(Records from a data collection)
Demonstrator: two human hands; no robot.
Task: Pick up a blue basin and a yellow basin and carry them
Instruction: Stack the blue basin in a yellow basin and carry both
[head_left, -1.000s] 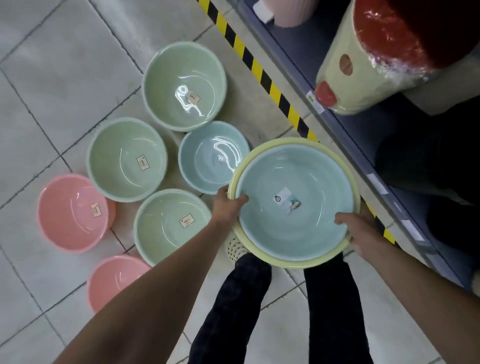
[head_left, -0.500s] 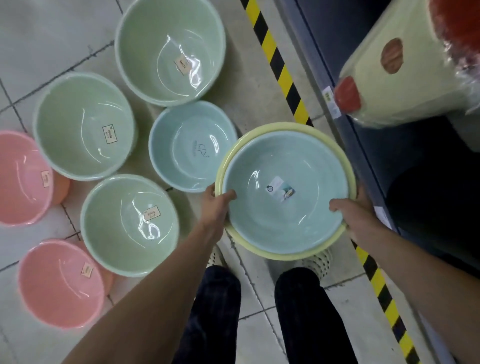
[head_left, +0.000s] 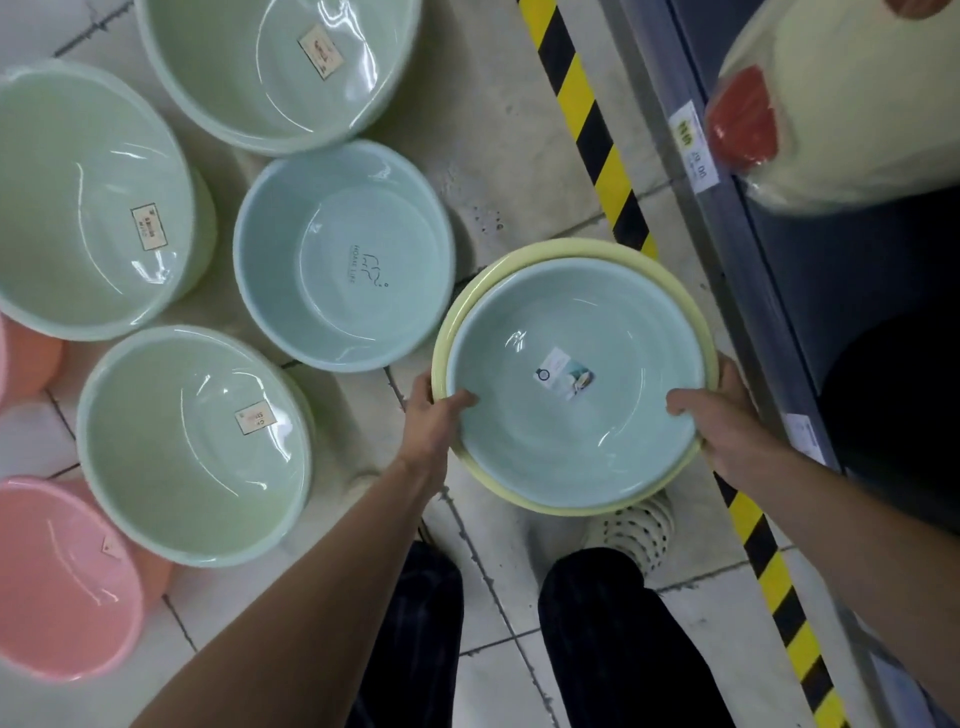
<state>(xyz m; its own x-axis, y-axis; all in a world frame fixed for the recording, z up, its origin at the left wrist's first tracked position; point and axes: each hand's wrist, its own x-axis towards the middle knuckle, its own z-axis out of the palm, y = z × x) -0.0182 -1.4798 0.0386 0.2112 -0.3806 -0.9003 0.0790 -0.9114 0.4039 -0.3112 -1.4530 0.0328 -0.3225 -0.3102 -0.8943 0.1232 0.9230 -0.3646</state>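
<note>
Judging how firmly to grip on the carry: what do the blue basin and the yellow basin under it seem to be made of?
Blue basin: most likely moulded plastic, smooth and glossy. Thin curved light streaks glint on its inner wall, and a paper label is stuck to its floor.
Yellow basin: probably the same plastic. Only its pale rim shows, with a softer sheen.

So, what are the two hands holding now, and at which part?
The blue basin nested in the yellow basin. The left hand grips both rims on the left, the right hand on the right side.
</note>
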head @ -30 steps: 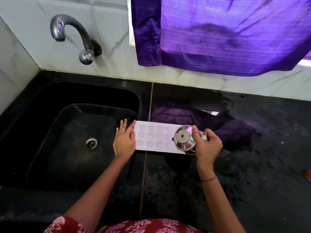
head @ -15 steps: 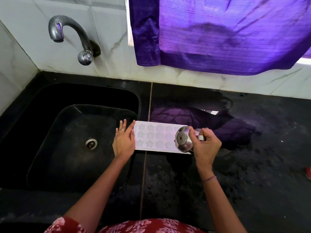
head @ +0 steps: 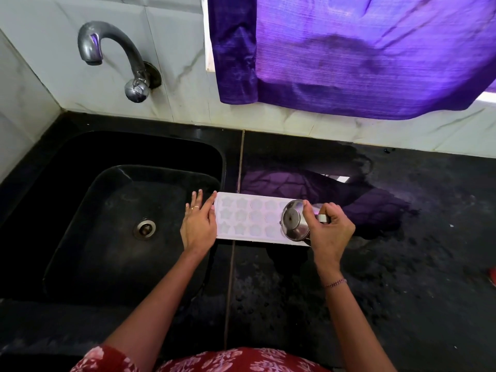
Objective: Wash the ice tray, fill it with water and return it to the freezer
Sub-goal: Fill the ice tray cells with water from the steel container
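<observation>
A white ice tray (head: 249, 218) with star-shaped cells lies flat on the black counter, just right of the sink. My left hand (head: 198, 224) rests with straight fingers against the tray's left end. My right hand (head: 331, 229) grips a small steel cup (head: 294, 220) and holds it tipped on its side over the tray's right end, its base turned toward me. The cup hides the tray's rightmost cells. I cannot tell whether water is running out.
The black sink (head: 80, 210) with its drain (head: 145, 228) lies at the left, below a metal tap (head: 112, 49) on the tiled wall. A purple curtain (head: 349, 49) hangs over the counter (head: 402, 264). A red object (head: 492, 275) shows at the right edge.
The cup has tilted a little more and shifted slightly along the tray's right end. My left hand has stayed at the left end.
</observation>
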The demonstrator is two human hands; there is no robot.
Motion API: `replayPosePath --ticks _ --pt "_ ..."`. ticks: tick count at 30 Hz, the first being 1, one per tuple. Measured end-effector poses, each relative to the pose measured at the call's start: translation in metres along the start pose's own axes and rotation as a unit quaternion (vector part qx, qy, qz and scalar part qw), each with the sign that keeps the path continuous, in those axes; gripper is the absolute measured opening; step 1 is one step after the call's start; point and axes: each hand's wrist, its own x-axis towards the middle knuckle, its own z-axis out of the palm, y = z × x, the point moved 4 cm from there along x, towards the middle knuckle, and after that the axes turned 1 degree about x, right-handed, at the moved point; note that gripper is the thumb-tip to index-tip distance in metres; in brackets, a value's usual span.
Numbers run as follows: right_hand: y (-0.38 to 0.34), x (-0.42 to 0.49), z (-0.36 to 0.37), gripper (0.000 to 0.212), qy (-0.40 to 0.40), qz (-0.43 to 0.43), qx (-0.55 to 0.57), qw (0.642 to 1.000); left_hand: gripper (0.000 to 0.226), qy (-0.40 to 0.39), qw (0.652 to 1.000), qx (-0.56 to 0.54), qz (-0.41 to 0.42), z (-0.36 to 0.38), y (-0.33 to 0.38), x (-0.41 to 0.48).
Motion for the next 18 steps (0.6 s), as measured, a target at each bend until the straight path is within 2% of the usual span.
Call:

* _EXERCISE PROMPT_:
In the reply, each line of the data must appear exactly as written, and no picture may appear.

* _YOUR RESPONSE_:
Demonstrator: two human hands; no robot.
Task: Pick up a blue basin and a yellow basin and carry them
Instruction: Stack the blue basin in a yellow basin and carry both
[head_left, -1.000s] 
[head_left, -0.500s] 
[head_left, +0.000s] 
<state>(xyz m; its own x-axis, y-axis; all in a world frame fixed for the recording, z up, its origin at the left wrist's first tracked position; point and axes: each hand's wrist, its own x-axis towards the middle knuckle, its own z-axis out of the palm, y = z × x) -0.0182 -1.4798 0.0386 0.2112 -0.3806 -0.9003 0.0790 -0.9114 0.4039 -0.3112 -1.4530 0.0328 -0.3225 -0.3102 -0.8943 0.1232 0.9230 -0.3646</state>
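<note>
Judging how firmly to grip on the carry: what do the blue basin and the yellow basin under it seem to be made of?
Blue basin: most likely moulded plastic, smooth and glossy. Thin curved light streaks glint on its inner wall, and a paper label is stuck to its floor.
Yellow basin: probably the same plastic. Only its pale rim shows, with a softer sheen.

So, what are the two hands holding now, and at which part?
The blue basin nested in the yellow basin. The left hand grips both rims on the left, the right hand on the right side.
</note>
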head @ -30 steps: 
head @ -15 steps: 
head @ +0 steps: 
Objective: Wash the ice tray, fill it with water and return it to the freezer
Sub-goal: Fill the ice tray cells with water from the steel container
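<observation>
A white ice tray (head: 249, 218) with star-shaped cells lies flat on the black counter, just right of the sink. My left hand (head: 198, 224) rests with straight fingers against the tray's left end. My right hand (head: 331, 229) grips a small steel cup (head: 294, 220) and holds it tipped on its side over the tray's right end, its base turned toward me. The cup hides the tray's rightmost cells. I cannot tell whether water is running out.
The black sink (head: 80, 210) with its drain (head: 145, 228) lies at the left, below a metal tap (head: 112, 49) on the tiled wall. A purple curtain (head: 349, 49) hangs over the counter (head: 402, 264). A red object (head: 492, 275) shows at the right edge.
The cup has tilted a little more and shifted slightly along the tray's right end. My left hand has stayed at the left end.
</observation>
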The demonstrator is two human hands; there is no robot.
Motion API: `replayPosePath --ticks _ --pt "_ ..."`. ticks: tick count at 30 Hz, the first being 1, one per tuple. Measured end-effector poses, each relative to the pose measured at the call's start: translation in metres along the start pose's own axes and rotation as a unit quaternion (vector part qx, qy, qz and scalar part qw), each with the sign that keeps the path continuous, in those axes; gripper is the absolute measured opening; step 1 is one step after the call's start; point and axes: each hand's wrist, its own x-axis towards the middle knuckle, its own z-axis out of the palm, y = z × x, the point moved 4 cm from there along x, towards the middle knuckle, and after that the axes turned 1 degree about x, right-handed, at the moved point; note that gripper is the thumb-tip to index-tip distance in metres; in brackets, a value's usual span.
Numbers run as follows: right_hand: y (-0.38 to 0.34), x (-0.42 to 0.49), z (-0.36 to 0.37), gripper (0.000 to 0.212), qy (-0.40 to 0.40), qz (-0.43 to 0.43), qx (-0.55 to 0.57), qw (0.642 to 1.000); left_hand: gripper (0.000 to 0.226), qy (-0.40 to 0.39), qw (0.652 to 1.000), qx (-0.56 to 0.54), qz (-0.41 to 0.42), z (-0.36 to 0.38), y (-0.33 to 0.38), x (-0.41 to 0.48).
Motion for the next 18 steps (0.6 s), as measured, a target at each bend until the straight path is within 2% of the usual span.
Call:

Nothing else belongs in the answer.